▸ Exercise objective: Type out all the records word for word. Any pictures are to be left out.
★ ★ ★ ★
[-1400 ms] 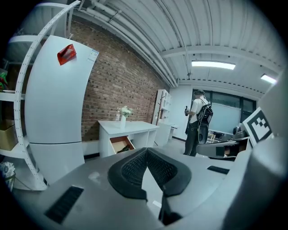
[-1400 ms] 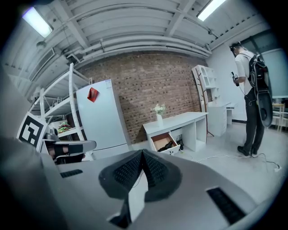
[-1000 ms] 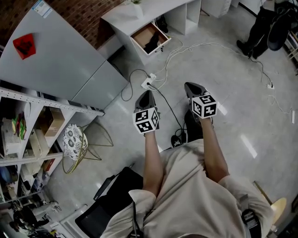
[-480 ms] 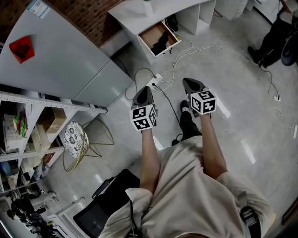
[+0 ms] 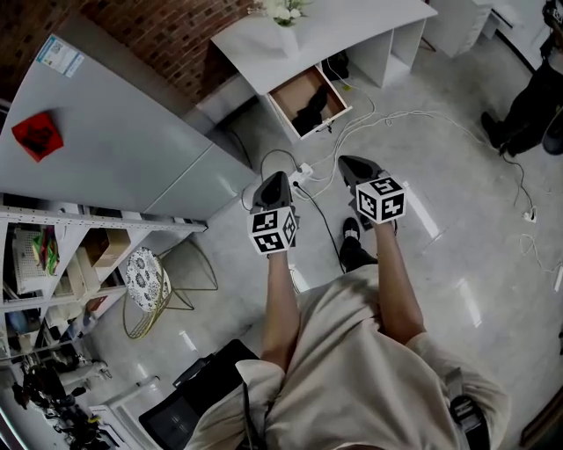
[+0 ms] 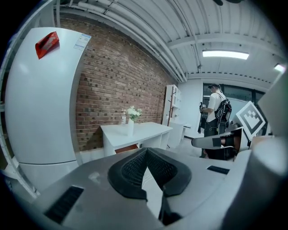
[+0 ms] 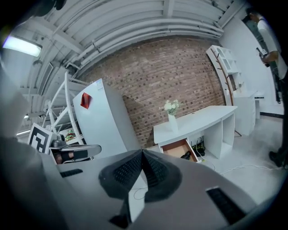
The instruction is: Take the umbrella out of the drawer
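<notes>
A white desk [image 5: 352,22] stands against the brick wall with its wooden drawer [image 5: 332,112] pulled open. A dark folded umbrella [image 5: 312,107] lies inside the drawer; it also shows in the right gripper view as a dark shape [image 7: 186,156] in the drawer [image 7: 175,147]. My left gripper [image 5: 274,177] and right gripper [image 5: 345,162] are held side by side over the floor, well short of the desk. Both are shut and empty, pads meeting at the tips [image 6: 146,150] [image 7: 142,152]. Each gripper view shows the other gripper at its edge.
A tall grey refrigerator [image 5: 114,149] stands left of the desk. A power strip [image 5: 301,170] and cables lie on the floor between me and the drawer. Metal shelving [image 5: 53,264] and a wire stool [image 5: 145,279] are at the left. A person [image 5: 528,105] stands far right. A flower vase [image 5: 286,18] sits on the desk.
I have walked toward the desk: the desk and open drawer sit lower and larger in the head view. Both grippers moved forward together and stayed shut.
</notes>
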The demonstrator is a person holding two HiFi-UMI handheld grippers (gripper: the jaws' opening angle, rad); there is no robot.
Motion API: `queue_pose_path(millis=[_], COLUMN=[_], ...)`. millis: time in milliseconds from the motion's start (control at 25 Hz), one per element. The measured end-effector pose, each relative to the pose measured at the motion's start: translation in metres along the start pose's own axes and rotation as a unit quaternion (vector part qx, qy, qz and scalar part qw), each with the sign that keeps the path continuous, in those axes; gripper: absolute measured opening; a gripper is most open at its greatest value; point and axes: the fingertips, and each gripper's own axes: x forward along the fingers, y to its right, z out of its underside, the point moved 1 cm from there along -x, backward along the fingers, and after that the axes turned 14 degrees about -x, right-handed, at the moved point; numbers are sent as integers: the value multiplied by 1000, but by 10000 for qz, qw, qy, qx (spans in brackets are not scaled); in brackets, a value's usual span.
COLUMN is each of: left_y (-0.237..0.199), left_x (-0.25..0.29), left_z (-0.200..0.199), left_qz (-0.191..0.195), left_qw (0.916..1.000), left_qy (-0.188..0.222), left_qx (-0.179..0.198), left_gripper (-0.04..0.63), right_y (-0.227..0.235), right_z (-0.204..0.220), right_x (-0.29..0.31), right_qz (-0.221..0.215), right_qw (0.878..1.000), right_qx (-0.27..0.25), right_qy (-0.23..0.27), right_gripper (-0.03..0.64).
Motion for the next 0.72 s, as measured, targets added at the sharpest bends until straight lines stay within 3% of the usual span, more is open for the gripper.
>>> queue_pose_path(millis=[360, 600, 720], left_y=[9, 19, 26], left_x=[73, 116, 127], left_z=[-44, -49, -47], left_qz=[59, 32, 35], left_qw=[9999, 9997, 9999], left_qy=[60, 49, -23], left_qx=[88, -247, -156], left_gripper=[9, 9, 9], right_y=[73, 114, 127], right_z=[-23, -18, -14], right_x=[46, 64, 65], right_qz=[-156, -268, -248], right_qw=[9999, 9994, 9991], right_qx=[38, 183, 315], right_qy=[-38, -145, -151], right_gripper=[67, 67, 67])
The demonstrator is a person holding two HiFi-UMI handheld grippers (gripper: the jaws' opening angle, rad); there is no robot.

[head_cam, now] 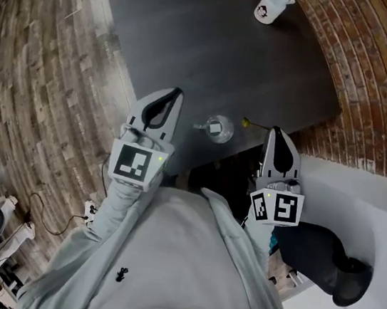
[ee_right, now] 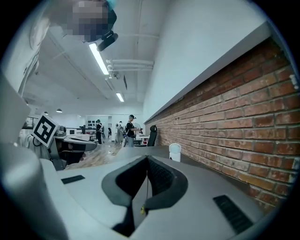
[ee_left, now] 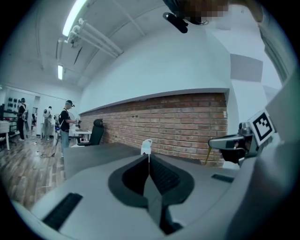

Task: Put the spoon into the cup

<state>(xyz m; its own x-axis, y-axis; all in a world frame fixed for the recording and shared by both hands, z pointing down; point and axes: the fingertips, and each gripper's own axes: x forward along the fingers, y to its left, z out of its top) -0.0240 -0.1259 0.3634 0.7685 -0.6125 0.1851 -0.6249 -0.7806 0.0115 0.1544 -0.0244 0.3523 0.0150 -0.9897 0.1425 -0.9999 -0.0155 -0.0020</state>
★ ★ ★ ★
▸ Solution to this problem:
[-1400 ms] 
[-1400 ms] 
[-1000 ms] 
[-480 ms] 
[+0 ms] 
[+0 ms] 
[+0 ms] 
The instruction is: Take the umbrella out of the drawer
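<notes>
A white desk [image 5: 352,22] stands against the brick wall with its wooden drawer [image 5: 332,112] pulled open. A dark folded umbrella [image 5: 312,107] lies inside the drawer; it also shows in the right gripper view as a dark shape [image 7: 186,156] in the drawer [image 7: 175,147]. My left gripper [image 5: 274,177] and right gripper [image 5: 345,162] are held side by side over the floor, well short of the desk. Both are shut and empty, pads meeting at the tips [image 6: 146,150] [image 7: 142,152]. Each gripper view shows the other gripper at its edge.
A tall grey refrigerator [image 5: 114,149] stands left of the desk. A power strip [image 5: 301,170] and cables lie on the floor between me and the drawer. Metal shelving [image 5: 53,264] and a wire stool [image 5: 145,279] are at the left. A person [image 5: 528,105] stands far right. A flower vase [image 5: 286,18] sits on the desk.
I have walked toward the desk: the desk and open drawer sit lower and larger in the head view. Both grippers moved forward together and stayed shut.
</notes>
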The demonstrator is a person holding two HiFi-UMI handheld grippers (gripper: the jaws' opening angle, rad); there is no robot.
Motion API: `queue_pose_path(millis=[_], COLUMN=[_], ...)`. millis: time in milliseconds from the motion's start (control at 25 Hz), one per element. The measured end-effector pose, each relative to the pose measured at the motion's start: translation in metres along the start pose's own axes and rotation as a unit quaternion (vector part qx, qy, qz and scalar part qw), each with the sign that keeps the path continuous, in those axes; gripper: absolute measured opening; a gripper is most open at its greatest value; point and axes: the fingertips, and each gripper's own axes: x forward along the fingers, y to its right, z out of its underside, the point moved 1 cm from there along -x, backward along the fingers, and after that the axes turned 14 degrees about -x, right-handed, at the moved point; numbers are sent as integers: the value multiplied by 1000, but by 10000 for qz, qw, qy, qx (spans in brackets are not scaled); in brackets, a value's usual span.
COLUMN is each of: left_y (-0.237..0.199), left_x (-0.25..0.29), left_z (-0.200..0.199), left_qz (-0.191..0.195), left_qw (0.916..1.000), left_qy (-0.188..0.222), left_qx (-0.179..0.198), left_gripper (-0.04..0.63), right_y (-0.227..0.235), right_z (-0.204..0.220), right_x (-0.29..0.31), right_qz (-0.221..0.215), right_qw (0.878..1.000), right_qx (-0.27..0.25), right_qy (-0.23..0.27), right_gripper (-0.03..0.64).
Motion for the next 0.72 s, as measured, targets added at the sharpest bends until straight lines stay within 3% of the usual span, more is open for the gripper.
>>> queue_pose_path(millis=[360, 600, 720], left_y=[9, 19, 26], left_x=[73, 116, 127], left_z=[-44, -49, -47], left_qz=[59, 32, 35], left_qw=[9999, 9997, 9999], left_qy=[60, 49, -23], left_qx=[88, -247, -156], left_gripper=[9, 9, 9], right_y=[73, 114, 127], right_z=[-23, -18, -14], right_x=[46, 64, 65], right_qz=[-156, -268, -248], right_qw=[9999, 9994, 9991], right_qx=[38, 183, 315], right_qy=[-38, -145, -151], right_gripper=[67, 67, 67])
The demonstrator is a person holding two HiFi-UMI handheld grippers (gripper: the jaws' opening angle, rad); there is no robot.

[head_cam, now] 
[ee_right, now] 
[ee_left, now] 

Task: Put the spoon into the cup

<state>(xyz m; its own x-axis, y-axis; all in a world frame fixed for the recording and shared by both hands, z pointing down; point and axes: the fingertips, and each gripper's own axes: x forward along the fingers, y to its left, z out of its top) -0.0240 -0.1259 0.3634 0.7685 -0.6125 0.1851 -0.6249 -0.7806 0.0115 0.1544 -0.0244 0.3523 0.0150 -0.9897 0.1425 -0.9999 -0.0155 -0.0020</state>

The complete answer has been presented.